Tests conducted by a team at Imperial College London show that this heating process may cause the jarosite to break up and give off free oxygen — which can then destroy organic compounds in the soil. Essentially, the testing method could eliminate what it's looking for in the process.
The concern is raised in a study published by the journal Astrobiology.
"The destructive properties of some iron sulphates and perchlorate to organic matter may explain why current and previous missions have so far offered no conclusive evidence of organic matter preserved on Mars' surface," Imperial College's Mark Sephton, the study's lead author, explained in a news release. "This is despite the fact that scientists have known from previous studies that organic compounds have been delivered to Mars via comets, meteorites and interplanetary dust throughout its history."
A member of the rover science team acknowledged that this is an issue, but assured NBC News in an email that the jarosite issue has been anticipated and controlled for.
"Certainly there is the potential for any sample that releases an oxidant such as O2 on heating to combust organic compounds and turn them into carbon dioxide," said Paul Mahaffy, chief of the Planetary Environments Laboratory at NASA's Goddard Space Flight Center. "This is in line with our extensive lab experiments that show that often organic compounds are able to escape on heating from a variety of samples including some that contain jarosite."
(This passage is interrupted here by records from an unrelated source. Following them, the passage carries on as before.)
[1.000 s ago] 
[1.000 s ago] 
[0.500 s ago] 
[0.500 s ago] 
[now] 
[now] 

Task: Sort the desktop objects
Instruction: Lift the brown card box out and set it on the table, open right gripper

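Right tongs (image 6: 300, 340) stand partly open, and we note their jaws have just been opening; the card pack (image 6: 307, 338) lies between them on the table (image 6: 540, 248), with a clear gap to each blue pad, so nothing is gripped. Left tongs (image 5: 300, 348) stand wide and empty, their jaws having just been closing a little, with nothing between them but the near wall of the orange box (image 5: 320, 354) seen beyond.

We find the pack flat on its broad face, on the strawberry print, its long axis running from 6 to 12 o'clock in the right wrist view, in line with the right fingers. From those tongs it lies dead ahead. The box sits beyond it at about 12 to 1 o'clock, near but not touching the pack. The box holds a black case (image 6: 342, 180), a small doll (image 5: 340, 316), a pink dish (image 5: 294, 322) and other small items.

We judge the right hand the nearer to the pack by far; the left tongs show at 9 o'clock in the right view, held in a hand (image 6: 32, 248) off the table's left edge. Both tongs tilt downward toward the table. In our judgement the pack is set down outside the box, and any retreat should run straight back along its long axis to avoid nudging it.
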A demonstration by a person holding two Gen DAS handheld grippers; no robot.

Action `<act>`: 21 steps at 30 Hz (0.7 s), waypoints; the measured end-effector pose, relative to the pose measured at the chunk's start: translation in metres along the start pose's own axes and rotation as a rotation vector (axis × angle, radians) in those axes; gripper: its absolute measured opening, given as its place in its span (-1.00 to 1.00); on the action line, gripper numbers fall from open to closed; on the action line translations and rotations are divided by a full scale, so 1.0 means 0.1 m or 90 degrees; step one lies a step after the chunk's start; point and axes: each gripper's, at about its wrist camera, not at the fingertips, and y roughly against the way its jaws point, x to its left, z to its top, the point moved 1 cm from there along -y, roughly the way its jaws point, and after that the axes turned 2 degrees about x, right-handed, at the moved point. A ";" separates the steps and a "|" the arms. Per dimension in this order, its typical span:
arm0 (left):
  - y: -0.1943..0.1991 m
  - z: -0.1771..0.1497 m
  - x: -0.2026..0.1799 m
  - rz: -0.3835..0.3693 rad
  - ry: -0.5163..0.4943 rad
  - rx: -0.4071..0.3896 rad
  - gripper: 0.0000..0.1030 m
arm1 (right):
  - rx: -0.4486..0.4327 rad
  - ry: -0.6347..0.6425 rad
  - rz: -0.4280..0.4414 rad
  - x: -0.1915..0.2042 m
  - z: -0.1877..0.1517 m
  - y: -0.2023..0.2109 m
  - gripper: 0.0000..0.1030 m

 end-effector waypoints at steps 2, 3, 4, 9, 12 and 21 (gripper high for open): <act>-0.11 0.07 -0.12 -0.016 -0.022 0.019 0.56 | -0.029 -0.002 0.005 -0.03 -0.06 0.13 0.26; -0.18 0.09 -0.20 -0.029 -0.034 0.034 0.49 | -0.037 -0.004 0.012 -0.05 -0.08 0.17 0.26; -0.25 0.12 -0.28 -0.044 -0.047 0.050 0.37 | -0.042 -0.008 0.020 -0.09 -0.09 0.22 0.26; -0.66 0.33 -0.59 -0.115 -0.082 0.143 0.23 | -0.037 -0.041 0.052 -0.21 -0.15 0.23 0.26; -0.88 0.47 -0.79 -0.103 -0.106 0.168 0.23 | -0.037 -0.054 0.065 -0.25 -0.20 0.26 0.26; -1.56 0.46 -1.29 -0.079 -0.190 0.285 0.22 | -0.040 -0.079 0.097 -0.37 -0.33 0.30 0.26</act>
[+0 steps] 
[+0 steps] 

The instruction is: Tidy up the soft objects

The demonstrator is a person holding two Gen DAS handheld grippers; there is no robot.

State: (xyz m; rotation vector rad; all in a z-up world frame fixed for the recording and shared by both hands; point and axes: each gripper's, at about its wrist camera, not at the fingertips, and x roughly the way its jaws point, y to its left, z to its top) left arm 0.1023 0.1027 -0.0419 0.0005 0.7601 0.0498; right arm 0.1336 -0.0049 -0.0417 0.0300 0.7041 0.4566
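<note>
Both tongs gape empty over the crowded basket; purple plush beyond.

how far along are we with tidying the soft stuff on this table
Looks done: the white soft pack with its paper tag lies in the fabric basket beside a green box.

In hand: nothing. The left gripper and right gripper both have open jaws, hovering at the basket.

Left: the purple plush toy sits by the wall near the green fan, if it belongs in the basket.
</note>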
The jarosite may break up some of the organics in the soil, but it's probably not going to get all of them, and only a trace amount needs to escape to be detected.
Mahaffy also pointed out that the rover also carries a wet-chemistry experiment that avoids this particular issue. "When we have this experiment fully tested on our equipment in the laboratory and find the right sample on Mars we plan to utilize this experiment," he said.